Exercise brief: Any images in the material are to be dropped while every line is retyped exactly.

↓↓↓

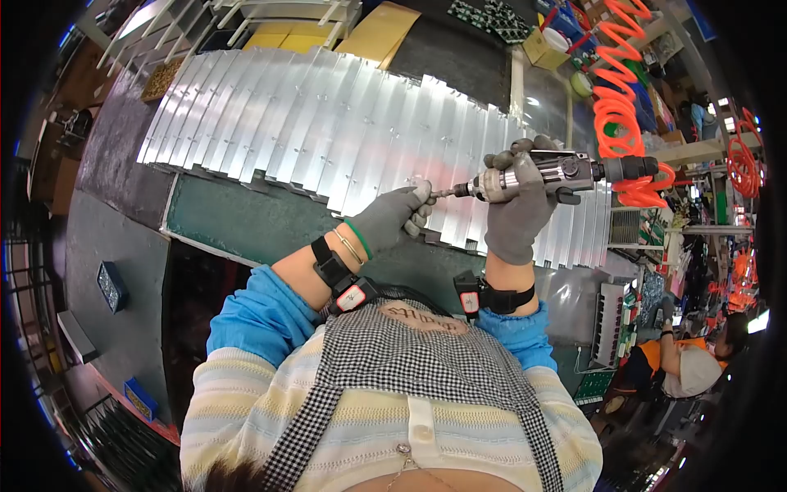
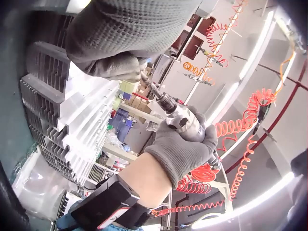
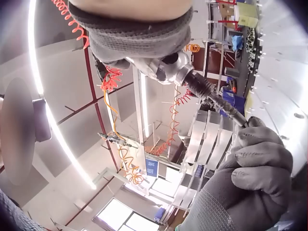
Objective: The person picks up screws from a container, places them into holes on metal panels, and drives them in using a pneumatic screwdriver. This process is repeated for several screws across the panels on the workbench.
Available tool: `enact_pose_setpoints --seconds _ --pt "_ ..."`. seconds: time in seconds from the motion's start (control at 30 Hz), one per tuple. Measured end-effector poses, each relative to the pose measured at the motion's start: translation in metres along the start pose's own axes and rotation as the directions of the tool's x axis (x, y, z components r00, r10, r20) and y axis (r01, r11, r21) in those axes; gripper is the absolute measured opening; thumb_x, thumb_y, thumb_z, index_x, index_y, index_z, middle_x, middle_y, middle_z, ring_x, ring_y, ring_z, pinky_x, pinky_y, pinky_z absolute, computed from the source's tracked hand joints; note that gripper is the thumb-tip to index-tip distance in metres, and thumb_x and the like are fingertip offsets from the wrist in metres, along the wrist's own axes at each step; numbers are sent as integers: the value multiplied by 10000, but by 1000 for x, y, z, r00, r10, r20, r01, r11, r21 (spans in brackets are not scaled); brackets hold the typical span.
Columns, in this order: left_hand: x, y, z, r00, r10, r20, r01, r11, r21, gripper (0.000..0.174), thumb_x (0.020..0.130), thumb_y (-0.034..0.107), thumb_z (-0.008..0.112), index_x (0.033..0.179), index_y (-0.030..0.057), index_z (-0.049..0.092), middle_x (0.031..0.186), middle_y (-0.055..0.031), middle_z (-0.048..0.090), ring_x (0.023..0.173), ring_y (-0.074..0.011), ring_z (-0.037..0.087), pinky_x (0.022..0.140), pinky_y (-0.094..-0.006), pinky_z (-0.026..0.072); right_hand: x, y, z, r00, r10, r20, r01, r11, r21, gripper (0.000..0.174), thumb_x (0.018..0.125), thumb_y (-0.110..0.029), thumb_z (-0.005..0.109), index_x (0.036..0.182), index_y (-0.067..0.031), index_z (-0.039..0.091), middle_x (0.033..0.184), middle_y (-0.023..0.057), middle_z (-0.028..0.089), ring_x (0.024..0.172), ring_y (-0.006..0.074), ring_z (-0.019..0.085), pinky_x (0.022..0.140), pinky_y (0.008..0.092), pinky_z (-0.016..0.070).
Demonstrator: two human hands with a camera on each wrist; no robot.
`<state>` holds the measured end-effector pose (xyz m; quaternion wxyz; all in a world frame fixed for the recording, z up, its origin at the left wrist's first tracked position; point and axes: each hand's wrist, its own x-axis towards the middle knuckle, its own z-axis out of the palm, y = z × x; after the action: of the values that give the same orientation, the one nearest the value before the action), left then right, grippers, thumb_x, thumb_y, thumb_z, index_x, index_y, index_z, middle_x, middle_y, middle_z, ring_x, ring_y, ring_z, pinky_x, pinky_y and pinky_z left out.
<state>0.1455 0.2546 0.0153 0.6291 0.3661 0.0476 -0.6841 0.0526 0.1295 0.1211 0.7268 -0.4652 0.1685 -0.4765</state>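
Observation:
My gloved right hand [image 1: 520,197] grips the body of a pneumatic screwdriver [image 1: 566,172], held level above a row of silver metal strips [image 1: 328,123]. The tool's bit [image 3: 226,107] points left toward my other hand. With thumb and fingers curled, my gloved left hand [image 1: 392,215] pinches the tip end of that bit. In the left wrist view the bit [image 2: 153,88] runs from the chuck to the left fingertips. Whether a small screw sits between those fingertips I cannot tell. A red coiled air hose [image 1: 616,115] hangs by the tool's rear end.
The strips lie side by side on a dark green workbench [image 1: 238,225]. A box of small brass-coloured parts [image 1: 161,79] stands at the far left, and a blue tray [image 1: 112,285] nearer. Another person [image 1: 693,361] sits at the right. Yellow sheets [image 1: 379,33] lie behind the strips.

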Motion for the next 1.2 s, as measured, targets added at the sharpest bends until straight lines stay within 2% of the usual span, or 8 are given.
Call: enact_pose_setpoints --seconds 0.23,0.33,0.43,0.67,0.73,1.0,1.1,1.2 --pt "3 -4 -1 996 43 84 -48 997 59 318 938 396 506 919 79 504 704 40 462 551 -26 359 472 -146 336 4 4 -10 993 -39 -111 43 999 32 395 785 -28 598 1151 -8 449 916 99 577 703 173 613 681 394 550" --pt "8 -7 5 992 124 -2 -124 992 36 334 935 407 505 915 74 503 714 34 464 572 -32 375 490 -147 353 3 3 -11 992 -35 -121 40 998 45 396 784 -35 607 1147 -10 453 918 96 580 700 171 613 687 402 548" --pt "8 -5 3 997 75 27 -76 996 40 372 926 410 522 984 43 516 753 14 495 598 -38 409 512 -164 385 2 4 -11 987 -64 -146 72 996 53 375 789 -16 599 1138 -14 461 918 98 581 703 179 615 648 377 549" --pt "-13 10 11 999 13 -34 -12 1000 15 368 913 37 439 1238 -130 398 1052 -163 562 786 -153 575 730 -260 488 -7 27 -22 999 -5 -41 3 998 -59 391 758 116 577 1111 -14 474 905 89 565 679 158 586 446 234 448" --pt "-20 12 12 997 13 -74 -10 999 49 398 877 -29 408 1252 -155 366 1111 -201 546 862 -185 596 794 -282 495 -10 31 -18 1000 -1 -18 0 997 -81 388 758 112 578 1110 -15 477 905 89 563 676 149 581 449 238 449" --pt "-12 6 -3 999 44 -32 -41 994 101 377 938 39 424 1284 -96 354 1142 -179 545 948 -192 603 774 -239 544 -13 31 -8 999 19 50 -9 984 -176 353 752 89 615 1071 -16 506 858 57 563 668 107 557 462 234 444" --pt "-15 7 0 997 55 -53 -50 994 95 362 946 53 427 1277 -82 369 1129 -166 557 937 -188 609 767 -231 546 -10 44 -19 989 -77 125 114 939 -323 344 759 77 624 1069 -23 513 860 39 567 689 90 553 537 232 470" --pt "-16 7 1 995 77 -62 -70 991 110 347 948 68 437 1260 -76 392 1106 -151 565 913 -180 612 766 -231 543 -11 46 -19 983 -18 183 74 950 -304 333 763 72 625 1063 -26 519 865 27 573 732 79 554 644 227 475"
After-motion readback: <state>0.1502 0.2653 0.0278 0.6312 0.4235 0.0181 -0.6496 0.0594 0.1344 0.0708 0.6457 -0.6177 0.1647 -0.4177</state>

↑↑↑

Output of the exercise:
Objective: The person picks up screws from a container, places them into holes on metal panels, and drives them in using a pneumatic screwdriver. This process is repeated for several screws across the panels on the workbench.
Available tool: `enact_pose_setpoints --seconds _ --pt "_ ..."`. seconds: time in seconds from the motion's start (control at 30 Hz), one per tuple. Measured end-effector poses, each relative to the pose measured at the motion's start: translation in metres along the start pose's own axes and rotation as the directions of the tool's x axis (x, y, z components r00, r10, r20) and y axis (r01, r11, r21) in those axes; gripper is the absolute measured opening; thumb_x, thumb_y, thumb_z, index_x, index_y, index_z, middle_x, middle_y, middle_z, ring_x, ring_y, ring_z, pinky_x, pinky_y, pinky_z absolute, computed from the source's tracked hand joints; note that gripper is the thumb-tip to index-tip distance in metres, and thumb_x and the like are fingertip offsets from the wrist in metres, along the wrist's own axes at each step; numbers are sent as integers: the value multiplied by 10000, but by 1000 for x, y, z, r00, r10, r20, r01, r11, r21 (spans in brackets are not scaled); brackets hold the typical span.
Columns, in this order: left_hand: x, y, z, r00, r10, r20, r01, r11, r21, gripper (0.000..0.174), thumb_x (0.020..0.130), thumb_y (-0.034..0.107), thumb_z (-0.008..0.112), index_x (0.033..0.179), index_y (-0.030..0.057), index_z (-0.049..0.092), middle_x (0.031..0.186), middle_y (-0.055..0.031), middle_z (-0.048..0.090), ring_x (0.023..0.173), ring_y (-0.074..0.011), ring_z (-0.037..0.087), pinky_x (0.022..0.140), pinky_y (-0.094..-0.006), pinky_z (-0.026..0.072); right_hand: x, y, z, r00, r10, r20, r01, r11, r21, gripper (0.000..0.174), thumb_x (0.018..0.125), thumb_y (-0.110..0.029), thumb_z (-0.005..0.109), index_x (0.036..0.182), index_y (-0.067..0.031), index_z (-0.039..0.091), middle_x (0.033..0.184), middle_y (-0.023..0.057), middle_z (-0.028..0.089), ring_x (0.024..0.172), ring_y (-0.006..0.074), ring_z (-0.019..0.085), pinky_x (0.022..0.140), pinky_y (0.008..0.092), pinky_z (-0.016..0.070).
Demonstrator: two human hands with a camera on each wrist; no robot.
`<state>` holds the measured end-effector pose (xyz m; quaternion wxyz; all in a world frame fixed for the recording, z up, its origin at the left wrist's first tracked position; point and axes: each hand's wrist, its own x-axis towards the middle knuckle, its own z-axis out of the palm, y = z × x; after the action: of the values that give the same orientation, the one nearest the value before the action), left then right, grippers, thumb_x, thumb_y, thumb_z, index_x, index_y, index_z, middle_x, middle_y, middle_z, ring_x, ring_y, ring_z, pinky_x, pinky_y and pinky_z left out.
<state>0.1455 0.2546 0.0153 0.6291 0.3661 0.0476 -0.6841 0.0526 0.1295 0.1211 0.7268 -0.4652 0.1685 -0.4765</state>
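Observation:
My gloved right hand [image 1: 520,197] grips the body of a pneumatic screwdriver [image 1: 566,172], held level above a row of silver metal strips [image 1: 328,123]. The tool's bit [image 3: 226,107] points left toward my other hand. With thumb and fingers curled, my gloved left hand [image 1: 392,215] pinches the tip end of that bit. In the left wrist view the bit [image 2: 153,88] runs from the chuck to the left fingertips. Whether a small screw sits between those fingertips I cannot tell. A red coiled air hose [image 1: 616,115] hangs by the tool's rear end.
The strips lie side by side on a dark green workbench [image 1: 238,225]. A box of small brass-coloured parts [image 1: 161,79] stands at the far left, and a blue tray [image 1: 112,285] nearer. Another person [image 1: 693,361] sits at the right. Yellow sheets [image 1: 379,33] lie behind the strips.
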
Motion for the next 1.2 s, as measured, targets added at the sharpest bends until straight lines stay within 2% of the usual span, or 8 are given.
Call: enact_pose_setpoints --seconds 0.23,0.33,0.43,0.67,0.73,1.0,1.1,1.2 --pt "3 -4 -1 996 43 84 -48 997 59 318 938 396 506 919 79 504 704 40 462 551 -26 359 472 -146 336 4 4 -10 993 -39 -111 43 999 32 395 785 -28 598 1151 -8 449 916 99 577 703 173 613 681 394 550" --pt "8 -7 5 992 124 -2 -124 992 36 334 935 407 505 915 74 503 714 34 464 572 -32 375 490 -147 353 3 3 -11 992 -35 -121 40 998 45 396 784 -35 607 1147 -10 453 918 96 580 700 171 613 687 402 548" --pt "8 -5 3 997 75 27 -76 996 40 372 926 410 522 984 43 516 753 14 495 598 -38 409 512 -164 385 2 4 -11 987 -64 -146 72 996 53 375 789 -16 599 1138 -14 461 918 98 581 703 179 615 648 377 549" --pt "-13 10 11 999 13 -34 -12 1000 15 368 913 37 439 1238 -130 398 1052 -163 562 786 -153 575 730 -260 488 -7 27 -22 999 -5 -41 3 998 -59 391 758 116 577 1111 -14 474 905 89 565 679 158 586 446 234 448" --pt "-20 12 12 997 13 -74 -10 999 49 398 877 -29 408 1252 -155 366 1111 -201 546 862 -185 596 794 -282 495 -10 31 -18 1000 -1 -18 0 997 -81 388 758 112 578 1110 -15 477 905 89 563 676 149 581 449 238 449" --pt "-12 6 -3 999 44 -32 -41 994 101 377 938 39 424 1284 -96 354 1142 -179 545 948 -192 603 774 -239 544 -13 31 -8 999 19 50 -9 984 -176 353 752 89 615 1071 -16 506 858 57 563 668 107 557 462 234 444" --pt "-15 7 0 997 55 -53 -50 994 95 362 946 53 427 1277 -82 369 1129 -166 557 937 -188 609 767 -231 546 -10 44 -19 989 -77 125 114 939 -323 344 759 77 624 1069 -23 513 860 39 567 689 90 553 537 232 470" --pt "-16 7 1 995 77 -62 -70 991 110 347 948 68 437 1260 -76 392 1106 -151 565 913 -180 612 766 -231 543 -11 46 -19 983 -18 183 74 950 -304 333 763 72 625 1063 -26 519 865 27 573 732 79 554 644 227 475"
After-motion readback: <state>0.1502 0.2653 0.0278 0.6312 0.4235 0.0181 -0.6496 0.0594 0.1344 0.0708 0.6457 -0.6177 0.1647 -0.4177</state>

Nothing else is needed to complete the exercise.